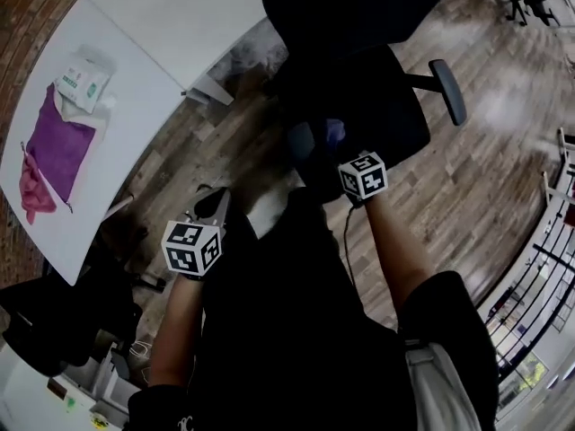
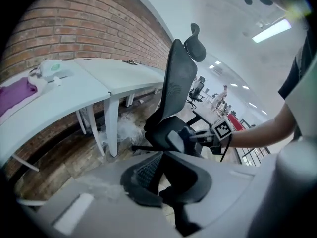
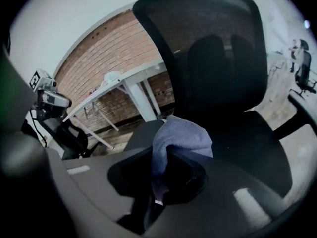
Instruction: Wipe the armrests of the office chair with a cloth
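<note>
A white surface (image 1: 144, 106) runs along the brick wall at the left. A purple fabric (image 1: 59, 146) and a packet (image 1: 83, 83) lie on it near its wall edge. The left hand-held gripper (image 1: 214, 206) hangs over the wood floor (image 1: 193, 151), off the surface's free edge and well short of the chair (image 1: 359, 88). In the left gripper view its jaws stand released, a ribbed pad (image 2: 143, 170) showing, with nothing between them.

The black mesh chair faces the person, its back toward the surface. Its near armrest (image 1: 301, 140), a grey pad, sits at the seat's left side in the head view. The bluish cloth (image 1: 334, 131) is bunched right at that pad and seems to touch it. The right hand-held gripper (image 1: 340, 146) is clenched on the cloth. The right gripper view shows a fold pinched between the jaws and the rest bulging out ahead of them. The far armrest (image 1: 448, 91) sticks out at the seat's right side, bare.
</note>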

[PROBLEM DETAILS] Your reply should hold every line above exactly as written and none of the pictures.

[RESPONSE BOX]
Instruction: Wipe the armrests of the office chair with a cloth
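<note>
A white surface (image 1: 144, 106) runs along the brick wall at the left. A purple fabric (image 1: 59, 146) and a packet (image 1: 83, 83) lie on it near its wall edge. The left hand-held gripper (image 1: 214, 206) hangs over the wood floor (image 1: 193, 151), off the surface's free edge and well short of the chair (image 1: 359, 88). In the left gripper view its jaws stand released, a ribbed pad (image 2: 143, 170) showing, with nothing between them.

The black mesh chair faces the person, its back toward the surface. Its near armrest (image 1: 301, 140), a grey pad, sits at the seat's left side in the head view. The bluish cloth (image 1: 334, 131) is bunched right at that pad and seems to touch it. The right hand-held gripper (image 1: 340, 146) is clenched on the cloth. The right gripper view shows a fold pinched between the jaws and the rest bulging out ahead of them. The far armrest (image 1: 448, 91) sticks out at the seat's right side, bare.
</note>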

No further output is needed for the exercise.